Task requirements — Strip the pictures and reproduce the rest of the listing exactly.

Given data —

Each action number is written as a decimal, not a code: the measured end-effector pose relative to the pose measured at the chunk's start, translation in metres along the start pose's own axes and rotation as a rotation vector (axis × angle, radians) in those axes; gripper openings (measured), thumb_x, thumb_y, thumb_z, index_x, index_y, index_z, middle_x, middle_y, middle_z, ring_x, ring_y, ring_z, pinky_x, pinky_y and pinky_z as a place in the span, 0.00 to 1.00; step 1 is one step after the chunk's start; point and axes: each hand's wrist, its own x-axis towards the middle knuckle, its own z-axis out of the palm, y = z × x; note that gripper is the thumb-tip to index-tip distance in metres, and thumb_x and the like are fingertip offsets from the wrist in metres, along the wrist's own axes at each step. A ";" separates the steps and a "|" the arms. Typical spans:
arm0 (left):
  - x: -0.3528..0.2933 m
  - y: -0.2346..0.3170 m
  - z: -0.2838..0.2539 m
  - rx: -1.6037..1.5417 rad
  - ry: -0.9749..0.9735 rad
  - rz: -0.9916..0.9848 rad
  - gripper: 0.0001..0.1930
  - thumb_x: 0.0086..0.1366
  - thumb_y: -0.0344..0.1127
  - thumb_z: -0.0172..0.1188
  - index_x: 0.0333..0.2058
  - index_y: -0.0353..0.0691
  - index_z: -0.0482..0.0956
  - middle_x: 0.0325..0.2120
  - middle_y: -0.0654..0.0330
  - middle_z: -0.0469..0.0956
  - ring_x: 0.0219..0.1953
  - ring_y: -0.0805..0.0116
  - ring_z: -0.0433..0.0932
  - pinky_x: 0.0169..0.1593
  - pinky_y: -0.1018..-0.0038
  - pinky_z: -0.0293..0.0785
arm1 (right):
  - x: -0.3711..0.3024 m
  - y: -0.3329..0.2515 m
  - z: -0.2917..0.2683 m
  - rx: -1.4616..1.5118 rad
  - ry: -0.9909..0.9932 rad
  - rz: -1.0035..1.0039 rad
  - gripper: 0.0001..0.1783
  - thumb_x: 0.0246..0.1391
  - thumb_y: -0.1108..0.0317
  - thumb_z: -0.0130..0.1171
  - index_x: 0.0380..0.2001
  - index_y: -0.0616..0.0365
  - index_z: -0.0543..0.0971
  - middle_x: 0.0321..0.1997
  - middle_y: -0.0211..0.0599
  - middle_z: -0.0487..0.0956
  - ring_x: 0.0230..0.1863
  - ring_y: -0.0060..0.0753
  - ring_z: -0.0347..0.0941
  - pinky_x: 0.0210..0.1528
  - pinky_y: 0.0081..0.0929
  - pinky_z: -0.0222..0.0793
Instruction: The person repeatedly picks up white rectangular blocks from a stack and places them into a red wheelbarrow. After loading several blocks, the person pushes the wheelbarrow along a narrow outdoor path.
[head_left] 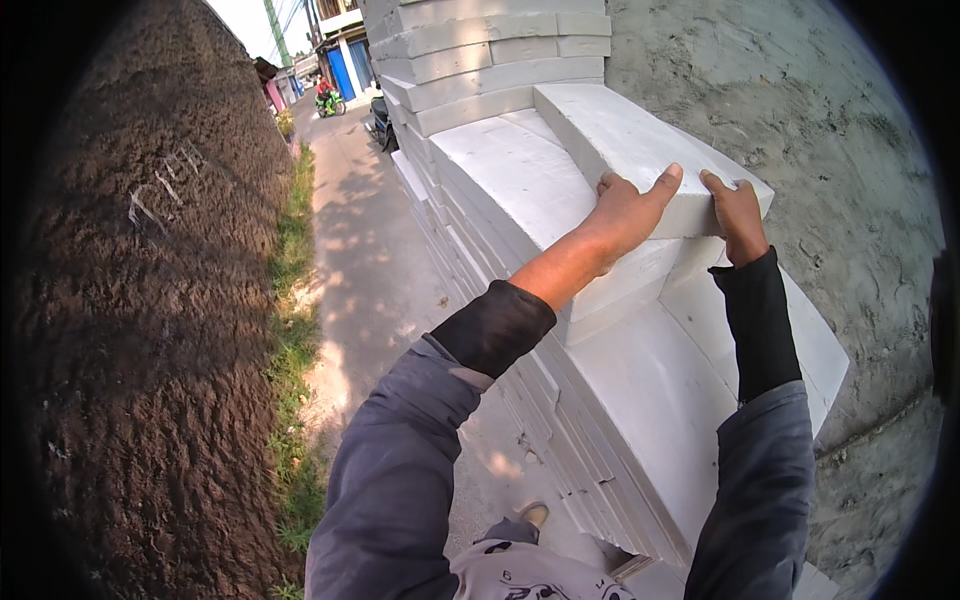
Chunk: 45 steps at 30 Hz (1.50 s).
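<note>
A long white lightweight concrete block (640,135) lies on top of a stack of the same blocks, its near end facing me. My left hand (632,215) is closed on the left of that end, thumb up along the top edge. At the right corner, my right hand (738,215) grips the same block, its thumb on the top edge and the other fingers partly hidden. Left of the held block lies another white block (510,170). Nearer to me the stack steps down to a lower layer of blocks (650,390) under my forearms.
Taller layers of blocks (500,45) rise at the far end. A rough grey wall (860,200) runs close along the right. To the left are a paved lane (370,230), a grass strip (292,350) and a dark wall (150,300). A motorcycle rider (328,95) is far down the lane.
</note>
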 end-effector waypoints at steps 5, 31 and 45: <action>-0.035 0.004 0.042 0.072 -0.018 0.054 0.66 0.69 0.73 0.51 0.65 0.02 0.35 0.66 0.15 0.48 0.73 0.30 0.53 0.71 0.54 0.61 | -0.041 0.000 -0.056 0.033 -0.057 0.028 0.54 0.54 0.47 0.68 0.68 0.82 0.60 0.63 0.70 0.73 0.61 0.55 0.75 0.62 0.39 0.70; -0.224 0.001 0.074 0.094 -0.379 0.371 0.46 0.75 0.61 0.54 0.64 0.11 0.63 0.62 0.25 0.67 0.69 0.41 0.65 0.71 0.55 0.60 | -0.239 0.046 -0.219 0.825 -0.102 0.376 0.33 0.62 0.56 0.67 0.64 0.59 0.67 0.62 0.43 0.71 0.62 0.44 0.73 0.64 0.60 0.68; 0.218 -0.020 -0.092 -0.053 0.140 -0.113 0.59 0.61 0.71 0.61 0.77 0.40 0.44 0.75 0.37 0.41 0.73 0.25 0.50 0.66 0.33 0.59 | -0.246 0.039 -0.218 0.734 0.144 0.387 0.35 0.65 0.54 0.64 0.63 0.66 0.65 0.59 0.47 0.70 0.65 0.42 0.65 0.69 0.43 0.61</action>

Expected answer —
Each action number is written as a decimal, not a code: the measured end-effector pose relative to the pose measured at the chunk's start, translation in metres along the start pose's own axes and rotation as a rotation vector (axis × angle, radians) in those axes; gripper openings (measured), thumb_x, thumb_y, thumb_z, index_x, index_y, index_z, middle_x, middle_y, middle_z, ring_x, ring_y, ring_z, pinky_x, pinky_y and pinky_z as a place in the span, 0.00 to 1.00; step 1 is one step after the chunk's start; point and axes: each hand's wrist, its own x-axis towards the middle knuckle, its own z-axis out of the palm, y = z × x; note that gripper is the thumb-tip to index-tip distance in metres, and thumb_x and the like are fingertip offsets from the wrist in metres, along the wrist's own axes at each step. A ";" separates the steps and a "|" the arms. Typical spans:
arm0 (left):
  - x: -0.3528..0.2933 m
  - y: -0.2346..0.3170 m
  - z: -0.2838..0.2539 m
  - rx: -1.6037..1.5417 rad
  - ry: -0.9749..0.9735 rad
  - rz: -0.9916..0.9848 rad
  - gripper: 0.0001..0.1930
  - thumb_x: 0.0086..0.1366
  - thumb_y: -0.0344..0.1127
  - thumb_z: -0.0172..0.1188
  - index_x: 0.0333..0.2058
  - index_y: -0.0353..0.0691
  - index_z: -0.0482..0.0956
  - middle_x: 0.0325..0.2120
  - middle_y: -0.0654..0.0330
  - middle_z: -0.0469..0.0956
  - ring_x: 0.0219..0.1953
  - ring_y: -0.0805..0.0116
  - ring_z: -0.0433..0.0932
  - pinky_x: 0.0169..0.1593
  - pinky_y: -0.1018..-0.0038
  - pinky_z: -0.0293..0.0785
arm1 (right):
  - x: -0.3711..0.3024 m
  - y: -0.3329..0.2515 m
  - z: -0.2917..0.2683 m
  - rx: -1.4616..1.5118 rad
  - ry: -0.9909..0.9932 rad
  - rz: -1.0035..1.0039 rad
  - gripper: 0.0001..0.1783
  - thumb_x: 0.0246..0.1391
  - thumb_y: -0.1108..0.0317
  - thumb_z: -0.0130..0.1171
  - index_x: 0.0380..0.2001
  - index_y: -0.0616..0.0365
  - index_z: -0.0543..0.0971
  - middle_x: 0.0321..0.1997
  - middle_y: -0.0211..0.0599
  - middle_z: -0.0487..0.0956
  - ring_x: 0.0230..0.1863
  - ring_y: -0.0060..0.0753
  - ring_z: -0.0347..0.0941
  - pinky_x: 0.0210..0.1528
  - pinky_y: 0.0081..0.0929
  - pinky_z: -0.0222..0.0793
Instruction: The person repeatedly picks up white rectangular blocks from a stack and places them into a red wheelbarrow. After loading several blocks, the person pushes the wheelbarrow along a narrow outdoor path.
[head_left] 
Chunk: 45 steps at 30 Hz (1.50 s).
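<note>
A long white lightweight concrete block (640,135) lies on top of a stack of the same blocks, its near end facing me. My left hand (632,215) is closed on the left of that end, thumb up along the top edge. At the right corner, my right hand (738,215) grips the same block, its thumb on the top edge and the other fingers partly hidden. Left of the held block lies another white block (510,170). Nearer to me the stack steps down to a lower layer of blocks (650,390) under my forearms.
Taller layers of blocks (500,45) rise at the far end. A rough grey wall (860,200) runs close along the right. To the left are a paved lane (370,230), a grass strip (292,350) and a dark wall (150,300). A motorcycle rider (328,95) is far down the lane.
</note>
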 end-effector waypoints at steps 5, 31 and 45: <action>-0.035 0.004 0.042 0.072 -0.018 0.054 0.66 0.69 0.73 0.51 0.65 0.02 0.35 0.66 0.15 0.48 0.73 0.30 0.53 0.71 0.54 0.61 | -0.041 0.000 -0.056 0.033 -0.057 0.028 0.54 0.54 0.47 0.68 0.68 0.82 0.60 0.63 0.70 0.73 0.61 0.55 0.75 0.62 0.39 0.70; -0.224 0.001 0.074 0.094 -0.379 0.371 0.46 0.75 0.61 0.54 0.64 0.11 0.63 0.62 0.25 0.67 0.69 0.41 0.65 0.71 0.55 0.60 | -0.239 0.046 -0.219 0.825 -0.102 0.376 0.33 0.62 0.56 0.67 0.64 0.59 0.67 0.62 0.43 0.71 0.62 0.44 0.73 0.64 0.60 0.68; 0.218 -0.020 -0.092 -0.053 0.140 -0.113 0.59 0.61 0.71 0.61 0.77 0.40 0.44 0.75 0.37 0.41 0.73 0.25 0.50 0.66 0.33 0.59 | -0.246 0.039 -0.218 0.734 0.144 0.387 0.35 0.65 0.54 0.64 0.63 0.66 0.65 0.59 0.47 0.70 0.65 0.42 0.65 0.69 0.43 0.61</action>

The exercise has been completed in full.